Here, plaintiff claims that defendants Oromde and Kirshner are liable as a result of his being required to wait in the van. Turning to defendant Kirshner first, the court finds no basis of liability. According to his undisputed declaration, Kirshner was a supervisory official in charge of inmate transportation and that, on August 14, 2008, he was supervising defendant Oromde. Kirshner never had any direct involvement with plaintiff that day, and did not speak with any of the officers involved in the inmate transport to U.C. Davis Medical Center. The Supreme Court has rejected the notion that a supervisory defendant can be liable based on knowledge and acquiescence in a subordinate's unconstitutional conduct because government officials, regardless of their title, can only be held liable under § 1983 for his or her own conduct and not the conduct of others. See Ashcroft v. Iqbal, 129 S.Ct. 1937, 1949 (2009).
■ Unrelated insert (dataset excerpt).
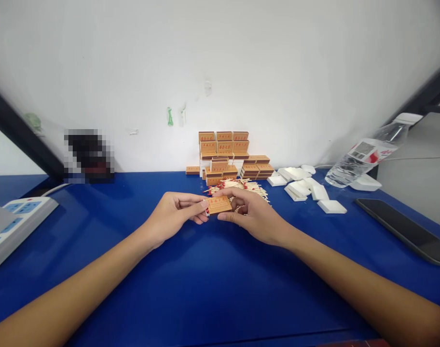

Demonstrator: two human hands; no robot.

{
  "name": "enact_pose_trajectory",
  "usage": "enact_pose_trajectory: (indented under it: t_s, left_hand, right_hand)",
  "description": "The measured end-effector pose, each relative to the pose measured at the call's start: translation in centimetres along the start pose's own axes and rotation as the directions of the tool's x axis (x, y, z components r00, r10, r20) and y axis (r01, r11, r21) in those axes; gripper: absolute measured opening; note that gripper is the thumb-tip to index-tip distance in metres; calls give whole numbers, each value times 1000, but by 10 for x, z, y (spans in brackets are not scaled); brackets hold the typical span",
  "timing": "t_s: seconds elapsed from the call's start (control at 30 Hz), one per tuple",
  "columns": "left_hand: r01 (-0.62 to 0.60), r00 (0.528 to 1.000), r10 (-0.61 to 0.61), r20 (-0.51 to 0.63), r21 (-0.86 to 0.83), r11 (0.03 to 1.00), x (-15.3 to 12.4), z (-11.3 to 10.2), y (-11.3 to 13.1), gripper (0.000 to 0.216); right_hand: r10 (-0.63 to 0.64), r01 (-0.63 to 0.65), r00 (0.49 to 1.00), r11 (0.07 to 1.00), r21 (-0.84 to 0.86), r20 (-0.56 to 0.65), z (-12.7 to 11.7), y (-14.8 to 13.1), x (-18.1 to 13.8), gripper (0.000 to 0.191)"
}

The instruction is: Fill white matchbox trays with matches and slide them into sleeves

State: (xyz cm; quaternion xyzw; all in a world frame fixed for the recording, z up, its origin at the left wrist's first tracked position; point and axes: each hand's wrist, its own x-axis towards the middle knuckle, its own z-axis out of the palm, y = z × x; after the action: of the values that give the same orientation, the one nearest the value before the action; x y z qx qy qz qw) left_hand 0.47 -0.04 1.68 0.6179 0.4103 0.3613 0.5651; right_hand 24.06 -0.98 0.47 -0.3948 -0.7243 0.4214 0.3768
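Between my hands, a little above the blue table, is an orange matchbox (221, 205), its printed face upward. At its left end the inner tray sticks out slightly, and red match heads show there. My left hand (180, 209) pinches that end, thumb on top and fingers underneath. My right hand (254, 209) curves around the other end, with the index finger along the far edge and the thumb at the near edge. Just behind lies a loose heap of red-tipped matches (241, 185), partly hidden by my right hand.
Stacked matchboxes (224, 146) stand against the white wall. Several white inner trays (299, 188) lie to the right, near a tilted water bottle (368, 152) and a dark phone (404, 229). A power strip (15, 226) sits at the left on the blue table (205, 289).
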Motion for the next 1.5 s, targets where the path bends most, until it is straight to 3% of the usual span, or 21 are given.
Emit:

Because the evidence indicates that Kirshner had no direct involvement in the events of August 14, 2008, he is entitled to summary judgment.

Regarding Oromde's decision to have plaintiff and the other inmates wait in the van for approximately two hours while the fourth inmate completed his appointment, defendants argue that the decision served legitimate penological interests, that the conditions in the van and the amount of time spent subject to those conditions did not constitute an extreme deprivation of life's necessities, and that plaintiff suffered no injury as a result of waiting in the van. The court agrees.

The evidence shows that the conditions in the van did not constitute an extreme deprivation. The evidence indicates that the air conditioner was running the entire two hours and that, for most of the time, the van was parked in the shade. While plaintiff may certainly have been hot and uncomfortable, the evidence does not indicate that he was deprived of any of life's necessities during the two-hour wait in the van.

As to injury, plaintiff appears to rest his claim on the possibility that he could have been severely injured due to his use of "heat alert medications." The evidence fails to establish, however, that plaintiff's fear came to pass. In fact, plaintiff's medical records reveal no complaints of injury related to the wait in the van. Plaintiff does not present any evidence to the contrary.


Accordingly, IT IS HEREBY ORDERED that:

1. Defendants' motion for summary judgment (Doc. 30) is granted; and

2. The Clerk of the Court is directed to enter judgment in favor of defendants and to close this file.